== ABOUT THIS EXERCISE ==
Taking the listing below, restate word for word each line from the line with "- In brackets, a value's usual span" to the line with "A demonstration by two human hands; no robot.", ends included, and stop there.

== SUPPLIED MATERIAL ==
·····

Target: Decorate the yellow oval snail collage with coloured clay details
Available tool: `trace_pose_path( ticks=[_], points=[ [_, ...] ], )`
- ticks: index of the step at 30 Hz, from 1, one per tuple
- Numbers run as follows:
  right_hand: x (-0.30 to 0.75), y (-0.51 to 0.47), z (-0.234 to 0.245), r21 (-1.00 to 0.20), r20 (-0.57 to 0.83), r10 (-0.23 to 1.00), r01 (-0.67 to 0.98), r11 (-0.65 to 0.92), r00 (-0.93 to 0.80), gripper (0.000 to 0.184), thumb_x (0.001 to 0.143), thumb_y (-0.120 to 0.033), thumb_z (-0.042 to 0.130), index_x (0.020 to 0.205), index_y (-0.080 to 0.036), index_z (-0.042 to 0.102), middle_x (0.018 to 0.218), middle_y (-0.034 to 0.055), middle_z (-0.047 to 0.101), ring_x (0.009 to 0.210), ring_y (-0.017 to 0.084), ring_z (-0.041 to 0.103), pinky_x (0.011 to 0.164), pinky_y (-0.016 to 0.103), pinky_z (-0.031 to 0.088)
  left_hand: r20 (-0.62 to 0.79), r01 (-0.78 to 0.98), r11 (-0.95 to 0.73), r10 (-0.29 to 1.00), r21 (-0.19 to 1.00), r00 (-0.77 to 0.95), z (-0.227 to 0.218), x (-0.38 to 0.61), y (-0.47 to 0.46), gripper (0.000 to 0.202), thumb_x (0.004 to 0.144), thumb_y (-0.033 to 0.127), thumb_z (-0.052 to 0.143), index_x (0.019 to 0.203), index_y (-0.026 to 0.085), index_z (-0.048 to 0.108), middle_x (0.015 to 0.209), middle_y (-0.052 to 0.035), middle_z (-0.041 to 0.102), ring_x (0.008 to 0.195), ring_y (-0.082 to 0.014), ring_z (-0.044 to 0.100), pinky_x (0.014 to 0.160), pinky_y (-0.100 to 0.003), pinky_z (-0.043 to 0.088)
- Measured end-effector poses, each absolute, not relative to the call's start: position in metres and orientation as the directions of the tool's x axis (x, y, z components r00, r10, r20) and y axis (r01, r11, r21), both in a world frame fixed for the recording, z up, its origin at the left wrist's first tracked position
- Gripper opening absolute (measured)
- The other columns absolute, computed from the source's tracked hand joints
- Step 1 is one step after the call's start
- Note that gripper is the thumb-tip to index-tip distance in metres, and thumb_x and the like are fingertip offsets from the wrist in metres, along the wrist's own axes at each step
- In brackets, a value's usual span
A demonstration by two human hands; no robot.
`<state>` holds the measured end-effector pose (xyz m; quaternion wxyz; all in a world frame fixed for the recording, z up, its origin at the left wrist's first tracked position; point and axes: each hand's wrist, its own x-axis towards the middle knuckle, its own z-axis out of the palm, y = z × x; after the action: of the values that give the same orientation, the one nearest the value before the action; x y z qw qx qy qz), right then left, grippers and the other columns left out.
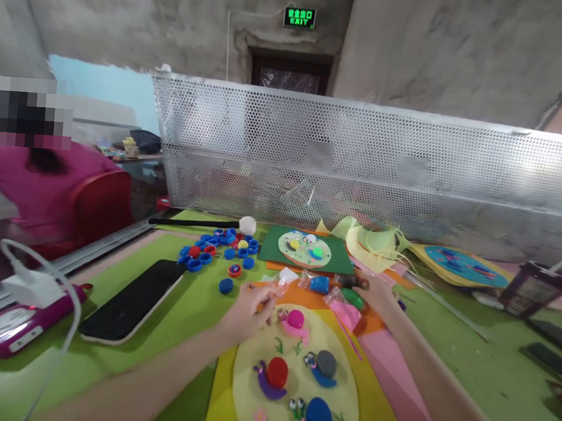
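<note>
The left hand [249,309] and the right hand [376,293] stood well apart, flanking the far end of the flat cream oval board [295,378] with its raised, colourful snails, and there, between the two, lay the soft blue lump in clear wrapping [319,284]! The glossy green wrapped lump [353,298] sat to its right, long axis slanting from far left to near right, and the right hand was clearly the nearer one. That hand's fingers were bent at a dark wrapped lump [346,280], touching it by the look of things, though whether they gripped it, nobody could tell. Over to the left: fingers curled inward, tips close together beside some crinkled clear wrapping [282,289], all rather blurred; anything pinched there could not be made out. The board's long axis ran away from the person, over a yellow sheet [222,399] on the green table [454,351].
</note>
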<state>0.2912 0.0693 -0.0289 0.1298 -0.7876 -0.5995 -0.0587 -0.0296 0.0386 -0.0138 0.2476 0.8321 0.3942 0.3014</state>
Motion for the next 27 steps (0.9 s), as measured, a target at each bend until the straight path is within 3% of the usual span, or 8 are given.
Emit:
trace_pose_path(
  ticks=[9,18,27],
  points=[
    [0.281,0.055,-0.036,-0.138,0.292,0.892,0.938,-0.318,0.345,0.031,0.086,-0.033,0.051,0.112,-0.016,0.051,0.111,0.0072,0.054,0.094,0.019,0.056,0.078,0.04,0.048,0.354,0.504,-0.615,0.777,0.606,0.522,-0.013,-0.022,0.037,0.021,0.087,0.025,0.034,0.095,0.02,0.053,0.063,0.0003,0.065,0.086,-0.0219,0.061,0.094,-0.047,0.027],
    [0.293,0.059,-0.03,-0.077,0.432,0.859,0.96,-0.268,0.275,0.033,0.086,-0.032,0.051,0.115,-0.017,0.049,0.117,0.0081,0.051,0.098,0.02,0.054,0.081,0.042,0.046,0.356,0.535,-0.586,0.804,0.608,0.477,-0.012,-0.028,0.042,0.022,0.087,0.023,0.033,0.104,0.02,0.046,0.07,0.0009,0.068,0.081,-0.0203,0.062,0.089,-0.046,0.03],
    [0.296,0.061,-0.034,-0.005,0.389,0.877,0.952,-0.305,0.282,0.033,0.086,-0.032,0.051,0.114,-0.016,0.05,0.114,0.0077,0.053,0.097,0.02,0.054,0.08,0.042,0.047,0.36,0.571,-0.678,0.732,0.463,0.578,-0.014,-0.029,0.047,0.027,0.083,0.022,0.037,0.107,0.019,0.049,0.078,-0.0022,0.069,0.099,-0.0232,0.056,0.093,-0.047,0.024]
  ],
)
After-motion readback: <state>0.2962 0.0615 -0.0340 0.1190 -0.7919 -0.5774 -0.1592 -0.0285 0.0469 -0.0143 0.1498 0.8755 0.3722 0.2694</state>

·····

== EXERCISE SOLUTION ==
- In brackets, a value's usual span
A demonstration by two human hands; no robot.

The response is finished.